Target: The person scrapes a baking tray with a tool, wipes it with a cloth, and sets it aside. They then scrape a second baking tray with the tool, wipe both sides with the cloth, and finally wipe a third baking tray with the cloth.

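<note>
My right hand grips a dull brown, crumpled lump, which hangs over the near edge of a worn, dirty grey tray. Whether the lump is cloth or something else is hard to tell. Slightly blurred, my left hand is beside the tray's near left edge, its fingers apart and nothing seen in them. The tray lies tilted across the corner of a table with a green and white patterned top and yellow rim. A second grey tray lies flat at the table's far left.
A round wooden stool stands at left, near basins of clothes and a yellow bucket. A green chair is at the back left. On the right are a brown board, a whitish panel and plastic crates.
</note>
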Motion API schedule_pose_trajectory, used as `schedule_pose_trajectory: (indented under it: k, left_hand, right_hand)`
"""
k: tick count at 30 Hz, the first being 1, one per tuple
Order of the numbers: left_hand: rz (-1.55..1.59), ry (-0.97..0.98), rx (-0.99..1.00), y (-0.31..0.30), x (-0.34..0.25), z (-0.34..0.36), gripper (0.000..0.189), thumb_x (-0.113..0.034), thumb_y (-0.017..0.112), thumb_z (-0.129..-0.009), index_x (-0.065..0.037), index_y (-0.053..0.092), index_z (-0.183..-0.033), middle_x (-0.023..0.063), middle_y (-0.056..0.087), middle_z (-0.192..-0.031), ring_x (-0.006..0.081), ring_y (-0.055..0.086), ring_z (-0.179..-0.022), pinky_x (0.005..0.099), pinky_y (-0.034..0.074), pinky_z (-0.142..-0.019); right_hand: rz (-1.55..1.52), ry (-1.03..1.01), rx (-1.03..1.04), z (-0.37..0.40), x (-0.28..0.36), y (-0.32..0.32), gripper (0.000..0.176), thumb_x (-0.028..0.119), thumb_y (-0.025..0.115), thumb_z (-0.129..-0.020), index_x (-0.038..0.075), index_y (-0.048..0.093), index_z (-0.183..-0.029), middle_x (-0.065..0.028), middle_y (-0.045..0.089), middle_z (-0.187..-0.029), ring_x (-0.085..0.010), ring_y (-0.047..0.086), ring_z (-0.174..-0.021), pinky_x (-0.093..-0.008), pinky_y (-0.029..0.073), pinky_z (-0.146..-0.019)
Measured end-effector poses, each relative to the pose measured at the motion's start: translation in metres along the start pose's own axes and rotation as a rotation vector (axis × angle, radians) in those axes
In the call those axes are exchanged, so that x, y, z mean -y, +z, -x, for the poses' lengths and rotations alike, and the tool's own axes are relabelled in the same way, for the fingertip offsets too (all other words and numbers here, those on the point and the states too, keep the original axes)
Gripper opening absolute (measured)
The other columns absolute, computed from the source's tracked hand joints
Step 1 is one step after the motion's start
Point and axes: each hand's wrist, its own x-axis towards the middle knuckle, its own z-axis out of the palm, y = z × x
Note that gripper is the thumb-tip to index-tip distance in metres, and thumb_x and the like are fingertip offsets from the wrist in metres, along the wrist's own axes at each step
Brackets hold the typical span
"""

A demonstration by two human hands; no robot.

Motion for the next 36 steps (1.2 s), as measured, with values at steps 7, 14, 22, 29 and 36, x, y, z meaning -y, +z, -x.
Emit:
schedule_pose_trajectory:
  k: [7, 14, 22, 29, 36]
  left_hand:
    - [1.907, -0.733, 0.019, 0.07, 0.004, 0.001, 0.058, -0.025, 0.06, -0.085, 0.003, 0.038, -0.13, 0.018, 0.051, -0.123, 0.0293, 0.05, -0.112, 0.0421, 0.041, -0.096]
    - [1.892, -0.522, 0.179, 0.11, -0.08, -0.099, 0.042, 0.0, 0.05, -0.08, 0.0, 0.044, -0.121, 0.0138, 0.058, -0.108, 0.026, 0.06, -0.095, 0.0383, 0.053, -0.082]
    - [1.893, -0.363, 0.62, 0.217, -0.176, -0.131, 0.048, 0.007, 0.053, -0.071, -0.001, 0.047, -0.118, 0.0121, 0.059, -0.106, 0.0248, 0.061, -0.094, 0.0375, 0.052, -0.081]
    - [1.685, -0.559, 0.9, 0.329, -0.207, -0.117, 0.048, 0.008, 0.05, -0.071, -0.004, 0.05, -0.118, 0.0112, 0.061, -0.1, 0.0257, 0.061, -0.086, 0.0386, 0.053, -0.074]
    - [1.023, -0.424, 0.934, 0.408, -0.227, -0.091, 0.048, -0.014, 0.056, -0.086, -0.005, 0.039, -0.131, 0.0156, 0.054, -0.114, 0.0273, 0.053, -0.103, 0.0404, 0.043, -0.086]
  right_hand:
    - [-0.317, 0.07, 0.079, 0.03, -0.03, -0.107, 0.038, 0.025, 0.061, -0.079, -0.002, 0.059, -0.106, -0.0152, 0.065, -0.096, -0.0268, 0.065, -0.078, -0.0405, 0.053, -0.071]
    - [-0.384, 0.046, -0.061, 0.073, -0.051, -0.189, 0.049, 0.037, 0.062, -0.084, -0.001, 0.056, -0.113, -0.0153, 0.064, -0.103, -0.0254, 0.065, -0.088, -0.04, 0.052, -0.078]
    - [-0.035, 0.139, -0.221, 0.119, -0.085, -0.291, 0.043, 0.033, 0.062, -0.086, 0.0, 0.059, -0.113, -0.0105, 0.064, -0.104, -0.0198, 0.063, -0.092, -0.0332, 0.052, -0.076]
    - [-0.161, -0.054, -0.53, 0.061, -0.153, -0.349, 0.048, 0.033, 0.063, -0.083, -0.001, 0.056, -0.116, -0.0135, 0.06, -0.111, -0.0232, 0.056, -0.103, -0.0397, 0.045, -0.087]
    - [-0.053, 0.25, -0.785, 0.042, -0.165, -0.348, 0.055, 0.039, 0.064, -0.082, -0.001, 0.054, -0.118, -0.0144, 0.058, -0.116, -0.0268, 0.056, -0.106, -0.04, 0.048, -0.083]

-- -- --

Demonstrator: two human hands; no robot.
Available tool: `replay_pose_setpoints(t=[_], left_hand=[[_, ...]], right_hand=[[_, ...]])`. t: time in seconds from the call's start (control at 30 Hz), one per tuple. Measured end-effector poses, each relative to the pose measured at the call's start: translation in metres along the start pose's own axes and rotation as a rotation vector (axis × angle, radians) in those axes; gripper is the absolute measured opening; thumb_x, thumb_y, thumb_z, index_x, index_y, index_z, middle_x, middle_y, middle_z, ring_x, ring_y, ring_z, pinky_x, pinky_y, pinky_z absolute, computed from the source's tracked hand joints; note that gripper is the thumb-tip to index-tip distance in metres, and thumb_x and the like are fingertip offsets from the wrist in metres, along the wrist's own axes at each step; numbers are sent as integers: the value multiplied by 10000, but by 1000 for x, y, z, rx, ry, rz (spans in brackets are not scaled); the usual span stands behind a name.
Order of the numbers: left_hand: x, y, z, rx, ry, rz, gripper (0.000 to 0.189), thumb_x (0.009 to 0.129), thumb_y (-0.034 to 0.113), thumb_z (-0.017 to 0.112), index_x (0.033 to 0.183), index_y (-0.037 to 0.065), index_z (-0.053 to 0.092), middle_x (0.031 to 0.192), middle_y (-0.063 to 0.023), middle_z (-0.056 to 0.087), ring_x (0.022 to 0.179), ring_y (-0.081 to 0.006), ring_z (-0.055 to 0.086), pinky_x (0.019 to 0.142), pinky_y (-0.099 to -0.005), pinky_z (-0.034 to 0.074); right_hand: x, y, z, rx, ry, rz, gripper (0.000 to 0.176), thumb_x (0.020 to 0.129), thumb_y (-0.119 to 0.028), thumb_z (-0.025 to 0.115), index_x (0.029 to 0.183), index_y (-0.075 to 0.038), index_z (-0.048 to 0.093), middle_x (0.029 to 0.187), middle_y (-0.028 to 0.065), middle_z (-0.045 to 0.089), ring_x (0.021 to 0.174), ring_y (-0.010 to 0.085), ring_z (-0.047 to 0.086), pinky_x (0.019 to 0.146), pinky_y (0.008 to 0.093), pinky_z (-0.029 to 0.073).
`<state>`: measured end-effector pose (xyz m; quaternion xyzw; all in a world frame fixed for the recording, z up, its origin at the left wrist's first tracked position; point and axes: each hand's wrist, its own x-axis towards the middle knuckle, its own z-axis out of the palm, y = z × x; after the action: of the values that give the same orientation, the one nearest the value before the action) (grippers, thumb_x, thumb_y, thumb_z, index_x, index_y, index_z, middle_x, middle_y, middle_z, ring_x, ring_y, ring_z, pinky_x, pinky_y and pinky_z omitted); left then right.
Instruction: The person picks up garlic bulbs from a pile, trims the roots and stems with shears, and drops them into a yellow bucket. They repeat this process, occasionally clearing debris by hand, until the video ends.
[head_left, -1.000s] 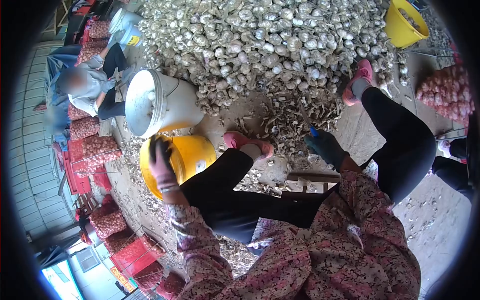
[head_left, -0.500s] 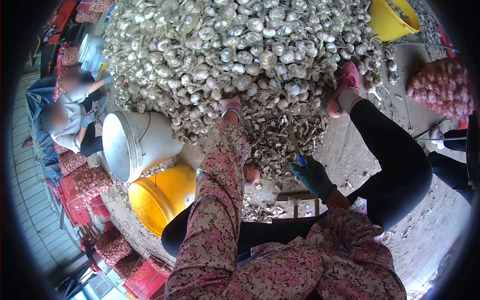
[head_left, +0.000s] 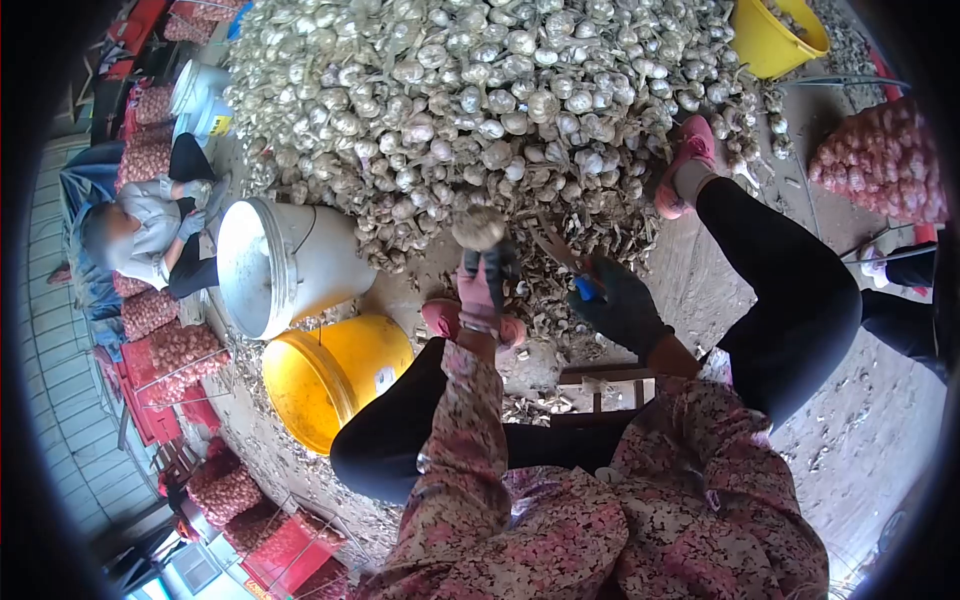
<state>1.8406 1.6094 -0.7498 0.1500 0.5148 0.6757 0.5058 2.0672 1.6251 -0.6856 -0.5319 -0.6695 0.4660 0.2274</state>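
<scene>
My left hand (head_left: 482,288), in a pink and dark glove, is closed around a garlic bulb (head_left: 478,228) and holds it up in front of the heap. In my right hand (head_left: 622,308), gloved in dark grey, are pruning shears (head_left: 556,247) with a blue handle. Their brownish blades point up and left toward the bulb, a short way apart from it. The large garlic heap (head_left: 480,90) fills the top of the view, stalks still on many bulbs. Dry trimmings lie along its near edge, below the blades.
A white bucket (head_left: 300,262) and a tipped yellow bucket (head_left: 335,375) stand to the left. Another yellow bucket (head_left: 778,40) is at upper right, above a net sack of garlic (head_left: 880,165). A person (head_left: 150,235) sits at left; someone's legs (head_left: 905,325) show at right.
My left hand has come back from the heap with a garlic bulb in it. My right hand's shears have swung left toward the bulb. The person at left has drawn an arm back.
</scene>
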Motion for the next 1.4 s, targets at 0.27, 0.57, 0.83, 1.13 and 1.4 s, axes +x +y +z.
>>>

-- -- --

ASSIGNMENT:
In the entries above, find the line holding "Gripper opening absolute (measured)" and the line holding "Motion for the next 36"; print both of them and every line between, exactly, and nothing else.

EXERCISE RESULT:
Gripper opening absolute (measured)
The other columns absolute, computed from the source's tracked hand joints
Step 1 is one step after the motion's start
Point and axes: each hand's wrist, its own x-axis towards the middle knuckle, its own z-axis out of the palm, y = z × x
Note that gripper is the thumb-tip to index-tip distance in metres, and thumb_x and the like are fingertip offsets from the wrist in metres, along the wrist's own axes at each step
Brackets hold the typical span
"""

A demonstration by two human hands; no robot.

Motion for the next 36 steps (1.2 s), as measured, with values at steps 7, 14, 22, 29 and 36, x, y, z meaning -y, +z, -x.

No other output was requested.